In a letter reviewed by CNN, a Treasury official stated that on December 8, a third-party software service provider informed them that a threat actor had used a stolen key to remotely access certain Treasury workstations and unclassified documents.
“Based on available indicators, the incident has been attributed to a Chinese state-sponsored Advanced Persistent Threat (APT) actor,” Aditi Hardikar, assistant secretary for management at the US Treasury, stated in the letter.
A Treasury spokesperson told CNN that the compromised service has been taken offline, and officials are collaborating with law enforcement and the Cybersecurity and Infrastructure Security Agency (CISA).
“There is no evidence that the threat actor has continued access to Treasury systems or information,” a Treasury spokesperson stated.
A senior committee staffer told CNN that Treasury officials intend to hold a classified briefing on the breach next week for House Financial Services Committee staffers. The exact timing of the briefing has not yet been determined.
According to the letter to Senate Banking Committee leadership, BeyondTrust, a third-party software service provider, reported that hackers gained access to a key used by the vendor to secure a cloud-based service that Treasury uses for technical support.
“With access to the stolen key, the threat actor was able to override the service’s security, remotely access certain Treasury [Departmental Office] user workstations, and access certain unclassified documents maintained by those users,” according to the Treasury letter.

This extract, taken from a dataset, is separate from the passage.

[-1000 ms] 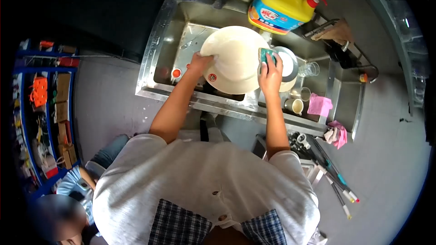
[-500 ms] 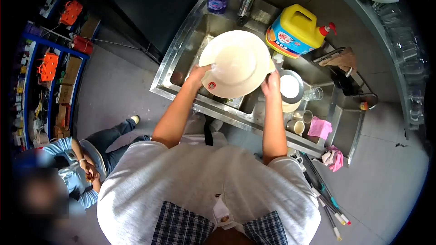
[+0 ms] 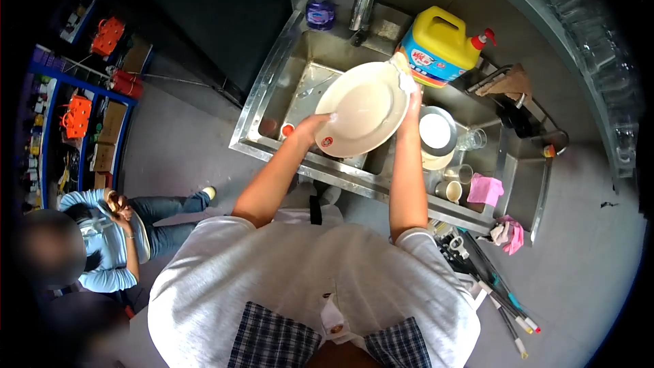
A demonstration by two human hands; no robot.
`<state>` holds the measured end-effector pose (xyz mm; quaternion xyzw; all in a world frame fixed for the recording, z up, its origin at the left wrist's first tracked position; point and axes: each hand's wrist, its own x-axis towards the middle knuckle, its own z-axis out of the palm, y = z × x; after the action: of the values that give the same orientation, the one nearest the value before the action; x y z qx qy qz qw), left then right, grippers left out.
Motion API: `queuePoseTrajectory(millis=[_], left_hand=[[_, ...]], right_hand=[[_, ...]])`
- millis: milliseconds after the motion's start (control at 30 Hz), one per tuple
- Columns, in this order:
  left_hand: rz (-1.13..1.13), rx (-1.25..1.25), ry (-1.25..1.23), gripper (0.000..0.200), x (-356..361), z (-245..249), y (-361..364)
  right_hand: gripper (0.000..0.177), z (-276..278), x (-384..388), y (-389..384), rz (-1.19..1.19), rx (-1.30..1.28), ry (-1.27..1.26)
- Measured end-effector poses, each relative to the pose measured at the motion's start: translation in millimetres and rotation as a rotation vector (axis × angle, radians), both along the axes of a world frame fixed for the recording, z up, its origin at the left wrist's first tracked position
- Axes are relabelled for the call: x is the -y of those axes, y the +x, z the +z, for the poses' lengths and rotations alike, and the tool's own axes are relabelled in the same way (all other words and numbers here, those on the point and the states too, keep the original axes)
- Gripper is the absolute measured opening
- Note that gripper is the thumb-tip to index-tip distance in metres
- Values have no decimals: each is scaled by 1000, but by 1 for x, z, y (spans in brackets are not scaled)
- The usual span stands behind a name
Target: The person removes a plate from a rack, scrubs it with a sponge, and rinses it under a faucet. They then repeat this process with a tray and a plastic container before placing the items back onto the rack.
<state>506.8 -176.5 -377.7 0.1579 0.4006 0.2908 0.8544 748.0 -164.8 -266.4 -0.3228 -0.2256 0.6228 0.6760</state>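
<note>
A large cream plate (image 3: 361,108) with a red round mark near its rim is held tilted over the left sink basin (image 3: 300,105). My left hand (image 3: 315,127) grips its lower-left edge, thumb on the upper face. At the right edge, my right hand (image 3: 411,105) is closed on the rim and on a pale yellow, foamy sponge (image 3: 402,68); its fingers are partly hidden behind the plate. Below the plate, a small red thing (image 3: 288,130) shows in the basin, too small to name.
A purple soap bottle (image 3: 320,12), a faucet (image 3: 366,3) and a yellow detergent jug (image 3: 439,48) line the back. Right of the plate are stacked dishes (image 3: 436,131), glasses (image 3: 471,140), a cup (image 3: 449,191) and a pink cloth (image 3: 485,191). Another person (image 3: 109,238) sits at left.
The plate has moved slightly down and right and is tilted more, its right side raised. The foamy sponge now shows higher, at the upper right rim. The seated person's hands have shifted.
</note>
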Motion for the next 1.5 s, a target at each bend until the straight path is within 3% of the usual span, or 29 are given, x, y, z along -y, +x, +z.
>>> queuePoseTrajectory(millis=[67, 100, 200, 333, 400, 533, 600, 667, 767, 800, 867, 933, 1000, 1067, 1100, 1133, 1200, 1267, 1300, 1333, 1400, 1467, 1500], left_hand=[[-22, -52, -40, 46, 10, 13, 10], [-26, -27, -39, 46, 13, 19, 13], [-46, -12, -189, 46, 16, 22, 17], [-88, -63, -235, 43, 20, 31, 26], [-116, -101, -227, 41, 23, 34, 28], [-205, 65, -192, 43, 20, 12, 31], [-136, 470, -442, 45, 16, 11, 35], [-92, 735, -632, 47, 14, 20, 39], [-117, 799, -684, 46, 12, 27, 41], [-131, 799, -677, 45, 12, 29, 41], [-140, 661, -554, 45, 8, 10, 41], [-260, 400, -393, 37, 4, 3, 38], [-368, 143, -247, 35, 3, 9, 37], [-473, -92, -117, 38, 3, 37, 46], [-448, -182, 54, 43, 5, 52, 51], [-416, -270, 223, 47, 10, 67, 53], [-333, -236, 388, 57, 9, 95, 57], [-236, 0, 372, 69, -2, 117, 50], [-161, 267, 198, 74, -7, 122, 38], [-149, 195, 184, 83, -8, 144, 33], [-141, 115, 214, 70, -22, 129, 13], [-243, -407, 662, 49, -20, 133, 14], [-192, -399, 448, 42, -22, 124, 9]], right_hand=[[53, 3, -9, -14, -117, -35, -114], [52, -32, -26, -5, -113, 79, 92], [50, -16, -25, -19, -211, 284, 199], [54, -50, -34, -10, -71, 203, 195], [57, -43, -24, -17, -42, 55, 38], [51, -60, -22, -24, 27, -260, -172], [41, -71, -15, -40, -99, -328, -193], [34, -62, -12, -42, -70, -361, -120], [28, -15, 8, -55, -212, -267, -94], [27, -23, 8, -55, -253, -242, -53], [24, -41, 7, -56, -338, -194, 27], [25, -81, 5, -45, -248, -406, 48], [30, -94, 6, -43, -284, -315, 24], [33, -64, 14, -42, -375, -229, -26], [37, -108, 2, -32, -336, -453, -15], [44, -120, 2, -28, -416, 56, -86], [48, -133, 1, -19, -372, -168, -211], [49, -140, 6, -20, -394, -88, -383], [50, -143, 6, -20, -397, -47, -468], [50, -146, 5, -21, -439, 5, -466], [50, -153, 12, -24, -509, 111, -469], [58, -167, 5, -21, -503, 317, -496], [59, -176, 9, -19, -478, 416, -520]])
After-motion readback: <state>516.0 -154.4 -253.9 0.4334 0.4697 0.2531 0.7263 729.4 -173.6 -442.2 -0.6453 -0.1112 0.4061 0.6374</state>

BeyondTrust said it discovered a security incident involving its Remote Support product on December 2 and notified the “limited number” of customers affected after the company confirmed on December 5 that it had discovered “anomalous behavior” in the product.
It announced the incident on its website on December 8, and it has been updating its progress in investigating the cause and mitigating future threats. The company stated that it had suspended and quarantined the affected product instances, as well as hired an outside cybersecurity team to conduct an investigation.
“No other BeyondTrust products were involved,” a spokesperson stated. “Law enforcement was notified and BeyondTrust has been supporting the investigative efforts.”
It is unclear how many workstations were infiltrated. However, the Treasury spokesperson stated that “several” Treasury user workstations were accessed.
According to Hardikar’s letter, intrusions attributed to advanced persistent threat actors are considered a “major cybersecurity incident.” Treasury officials must provide an update in a 30-day supplemental report.
It’s unclear whether Treasury has fully assessed the damage caused by the breach.
Treasury has been working with CISA, the FBI, US intelligence agencies, and third-party forensic investigators to “fully characterize the incident and determine its overall impact,” according to Hardikar’s letter.
“CISA was engaged immediately upon Treasury’s knowledge of the attack, and the remaining governing bodies were contacted as soon as the scope of the attack became evident,” the notification stated.